Of all the entries below, retype only the lines from the one with "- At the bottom" through the one with "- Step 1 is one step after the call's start", exactly as they appear.

Extracted entries below:

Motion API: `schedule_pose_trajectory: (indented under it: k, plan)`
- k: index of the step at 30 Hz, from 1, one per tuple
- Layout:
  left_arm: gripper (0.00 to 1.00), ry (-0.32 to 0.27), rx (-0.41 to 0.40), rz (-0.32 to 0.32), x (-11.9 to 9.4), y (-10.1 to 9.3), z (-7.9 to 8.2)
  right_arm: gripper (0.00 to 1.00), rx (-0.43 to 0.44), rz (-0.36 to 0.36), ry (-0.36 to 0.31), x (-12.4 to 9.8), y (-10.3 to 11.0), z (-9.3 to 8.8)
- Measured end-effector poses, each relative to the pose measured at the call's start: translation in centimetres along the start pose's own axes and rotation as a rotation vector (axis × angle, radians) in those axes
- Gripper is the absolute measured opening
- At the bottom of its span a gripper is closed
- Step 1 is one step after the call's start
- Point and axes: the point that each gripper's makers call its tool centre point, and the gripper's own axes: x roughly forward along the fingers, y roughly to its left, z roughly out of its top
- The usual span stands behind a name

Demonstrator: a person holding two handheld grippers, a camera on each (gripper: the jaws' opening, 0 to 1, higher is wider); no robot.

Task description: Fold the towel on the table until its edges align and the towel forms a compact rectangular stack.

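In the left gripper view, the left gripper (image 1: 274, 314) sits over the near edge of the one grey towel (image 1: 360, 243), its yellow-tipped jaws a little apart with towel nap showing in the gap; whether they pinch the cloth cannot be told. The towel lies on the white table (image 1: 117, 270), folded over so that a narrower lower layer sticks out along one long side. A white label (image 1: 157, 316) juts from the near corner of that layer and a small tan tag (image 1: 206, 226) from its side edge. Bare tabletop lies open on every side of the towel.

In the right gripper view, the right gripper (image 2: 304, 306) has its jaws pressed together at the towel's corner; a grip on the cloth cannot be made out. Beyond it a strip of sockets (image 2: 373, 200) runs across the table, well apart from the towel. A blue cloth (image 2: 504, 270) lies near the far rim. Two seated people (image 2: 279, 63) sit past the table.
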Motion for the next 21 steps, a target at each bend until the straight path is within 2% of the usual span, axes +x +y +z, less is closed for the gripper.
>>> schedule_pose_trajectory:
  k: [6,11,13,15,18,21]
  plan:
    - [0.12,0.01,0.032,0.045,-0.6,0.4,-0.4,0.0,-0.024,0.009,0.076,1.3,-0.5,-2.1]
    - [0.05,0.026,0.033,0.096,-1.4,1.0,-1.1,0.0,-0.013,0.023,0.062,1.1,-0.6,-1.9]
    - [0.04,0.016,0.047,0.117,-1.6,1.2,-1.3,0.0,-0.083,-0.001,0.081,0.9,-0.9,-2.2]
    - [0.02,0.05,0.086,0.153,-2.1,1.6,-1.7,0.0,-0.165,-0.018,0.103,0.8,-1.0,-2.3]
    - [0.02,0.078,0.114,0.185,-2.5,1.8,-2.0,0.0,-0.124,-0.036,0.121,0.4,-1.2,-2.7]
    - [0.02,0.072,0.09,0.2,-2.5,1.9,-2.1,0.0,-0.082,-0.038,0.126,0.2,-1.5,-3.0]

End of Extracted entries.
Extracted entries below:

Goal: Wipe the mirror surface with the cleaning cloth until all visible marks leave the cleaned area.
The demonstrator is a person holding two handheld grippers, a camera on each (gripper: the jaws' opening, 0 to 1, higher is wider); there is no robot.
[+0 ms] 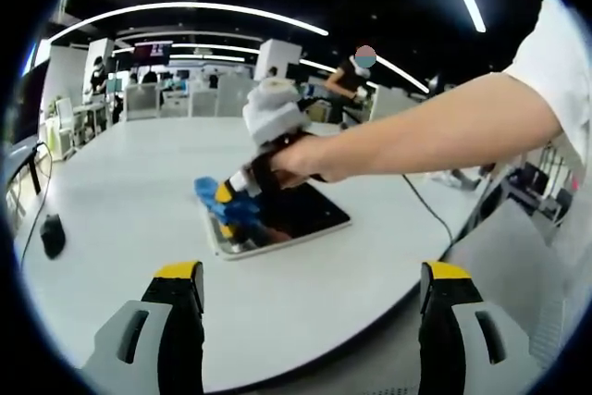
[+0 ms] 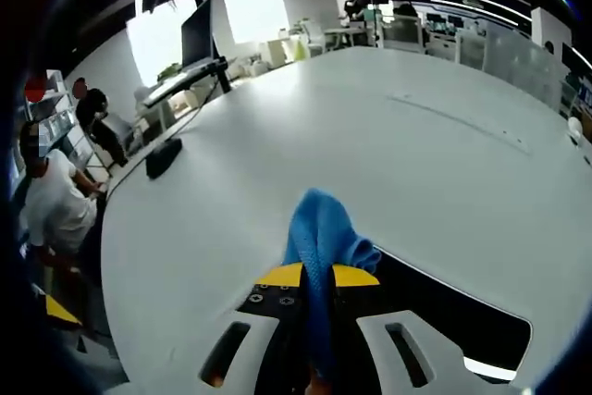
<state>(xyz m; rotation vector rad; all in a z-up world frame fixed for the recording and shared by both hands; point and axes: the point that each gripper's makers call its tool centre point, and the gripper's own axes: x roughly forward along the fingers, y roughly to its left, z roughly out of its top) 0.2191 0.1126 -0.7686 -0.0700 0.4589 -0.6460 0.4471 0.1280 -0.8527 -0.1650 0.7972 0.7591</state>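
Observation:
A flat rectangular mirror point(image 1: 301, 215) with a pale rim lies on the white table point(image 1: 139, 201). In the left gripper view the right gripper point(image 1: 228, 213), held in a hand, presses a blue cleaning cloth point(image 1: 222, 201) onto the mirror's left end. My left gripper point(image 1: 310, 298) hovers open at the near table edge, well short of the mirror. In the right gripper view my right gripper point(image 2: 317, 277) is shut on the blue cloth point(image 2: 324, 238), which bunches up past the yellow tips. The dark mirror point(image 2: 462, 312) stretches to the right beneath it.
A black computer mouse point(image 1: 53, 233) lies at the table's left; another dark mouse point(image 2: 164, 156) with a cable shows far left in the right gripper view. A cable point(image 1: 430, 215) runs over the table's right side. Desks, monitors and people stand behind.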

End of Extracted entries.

### Response below
- At the bottom of its span a gripper is closed
- Step 1 is one step after the call's start

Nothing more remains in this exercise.